Yet another method of detecting tissue abnormality in a tissue sample in vivo comprises: providing a tissue sample; sequentially illuminating the tissue sample in vivo with an excitation light and a first, second, and third electromagnetic radiation wavelength from a fiber optic probe; detecting the set of fluorescence intensity spectra emitted from the tissue sample as a result of illumination with each of the wavelengths; detecting the set of reflectance spectra emitted from the tissue sample as a result of illumination with the excitation light from the fiber optic probe with the fiber optic probe; and determining from the set of fluorescence intensity spectra and/or the reflectance spectra whether the tissue sample is normal or abnormal. The fiber optic probe comprises an at least one collection fiber positioned at an at least one source-detector separation selected from the group consisting of 250 μm separation, 1.1 mm separation, 2.1 mm separation, and 3.0 mm separation. The first electromagnetic wavelength is selected from the range 330-360 nm, the second electromagnetic wavelength is selected from the range 420-430 nm, and the third electromagnetic wavelength is selected from the range 460-470 nm. According to other aspects of the invention, the first electromagnetic wavelength is selected from the range 350-360 nm, the second electromagnetic wavelength is selected from the range 420-430 nm, and the third electromagnetic wavelength is 460 nm. According to another aspect of the invention, two wavelengths are used. The first electromagnetic wavelength is selected from the range 330-360 nm and the second electromagnetic wavelength is selected from the range 460 nm; or the first electromagnetic wavelength is selected from the range 330-360 nm and the second electromagnetic wavelength is 470 nm; or the first electromagnetic wavelength is selected from the range 330-350 nm and the second electromagnetic wavelength is 470-480 nm.
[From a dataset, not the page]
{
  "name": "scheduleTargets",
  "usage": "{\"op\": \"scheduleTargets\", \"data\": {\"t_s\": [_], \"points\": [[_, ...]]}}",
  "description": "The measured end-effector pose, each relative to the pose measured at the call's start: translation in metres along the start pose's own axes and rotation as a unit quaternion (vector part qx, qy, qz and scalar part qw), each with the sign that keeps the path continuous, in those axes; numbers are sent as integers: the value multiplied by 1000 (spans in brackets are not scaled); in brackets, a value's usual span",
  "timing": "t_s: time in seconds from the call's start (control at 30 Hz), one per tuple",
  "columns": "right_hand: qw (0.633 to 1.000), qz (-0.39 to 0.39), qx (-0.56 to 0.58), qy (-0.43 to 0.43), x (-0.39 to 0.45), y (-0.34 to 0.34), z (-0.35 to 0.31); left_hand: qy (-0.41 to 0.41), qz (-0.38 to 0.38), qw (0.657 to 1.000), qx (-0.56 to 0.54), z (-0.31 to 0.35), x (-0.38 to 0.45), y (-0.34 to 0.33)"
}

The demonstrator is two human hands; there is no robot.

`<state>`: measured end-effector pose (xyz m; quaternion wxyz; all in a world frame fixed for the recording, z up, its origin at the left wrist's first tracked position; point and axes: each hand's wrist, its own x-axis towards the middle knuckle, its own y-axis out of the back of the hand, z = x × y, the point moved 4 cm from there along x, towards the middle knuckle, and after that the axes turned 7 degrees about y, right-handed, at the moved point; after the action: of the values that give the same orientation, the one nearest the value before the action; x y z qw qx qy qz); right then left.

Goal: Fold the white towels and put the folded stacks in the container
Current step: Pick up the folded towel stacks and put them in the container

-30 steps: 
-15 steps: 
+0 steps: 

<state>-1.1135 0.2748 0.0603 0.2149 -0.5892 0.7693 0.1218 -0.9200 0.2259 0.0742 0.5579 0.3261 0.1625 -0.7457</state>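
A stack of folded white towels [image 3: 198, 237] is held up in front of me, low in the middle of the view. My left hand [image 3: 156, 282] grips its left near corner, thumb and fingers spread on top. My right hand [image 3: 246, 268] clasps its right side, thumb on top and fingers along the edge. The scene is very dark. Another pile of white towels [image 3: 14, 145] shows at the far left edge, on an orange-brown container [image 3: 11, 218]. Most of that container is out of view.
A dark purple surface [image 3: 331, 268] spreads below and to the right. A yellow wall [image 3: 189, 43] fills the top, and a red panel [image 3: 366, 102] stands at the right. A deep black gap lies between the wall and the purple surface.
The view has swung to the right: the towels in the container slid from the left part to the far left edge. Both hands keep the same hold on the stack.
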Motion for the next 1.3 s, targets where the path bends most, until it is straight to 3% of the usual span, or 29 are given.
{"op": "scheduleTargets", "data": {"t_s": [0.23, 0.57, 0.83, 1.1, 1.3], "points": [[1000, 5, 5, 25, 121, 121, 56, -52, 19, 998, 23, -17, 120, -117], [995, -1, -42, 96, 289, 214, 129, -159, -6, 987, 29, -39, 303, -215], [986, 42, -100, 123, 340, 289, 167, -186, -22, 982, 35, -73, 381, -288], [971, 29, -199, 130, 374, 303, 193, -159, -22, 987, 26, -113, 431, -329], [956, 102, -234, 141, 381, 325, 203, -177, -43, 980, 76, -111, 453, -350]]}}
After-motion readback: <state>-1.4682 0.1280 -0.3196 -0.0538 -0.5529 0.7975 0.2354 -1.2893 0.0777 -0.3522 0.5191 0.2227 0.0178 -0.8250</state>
According to another aspect of the invention, the first electromagnetic wavelength is selected from the range 330-350 nm, the second electromagnetic wavelength is selected from the range 460-470 nm, and two source detection separations are selected from the group consisting of 250 μm separation, 1.1 mm separation, 2.1 mm separation, and 3.0 mm separation.

BRIEF DESCRIPTION OF THE DRAWINGS

FIG. 1 illustrates a three emission average spectra of pre and post menopausal women (a) SN sites from the screening setting, (b) SN sites from the referral setting, and (c) SIL sites from the referral setting for (left to right) 337 nm, 380 nm and 460 m excitation. Error bars represent one standard deviation. [0015]
FIG. 2 illustrates an average spectra of Caucasian and African-American women from (a) SN sites and (b) SIL sites in the referral setting. Error bars represent plus and minus one standard deviation. [0016]
FIG. 3 illustrates a fluorescence intensity from squamous epithelial cells of the cervix at 340 nm excitation, 440 nm emission daily throughout the cycle in ten patients. The plots are the mean fluorescence intensity of the three sites measured each day for each patient, and the error bars represent the maximum and the minimum values of the three sites. Blue, green and red dots represent menstrual, proliferative and secretory phases of the cycle, respectively. Note that data is plotted against the day of the cycle, which is not necessarily the same as the measurement day. [0017]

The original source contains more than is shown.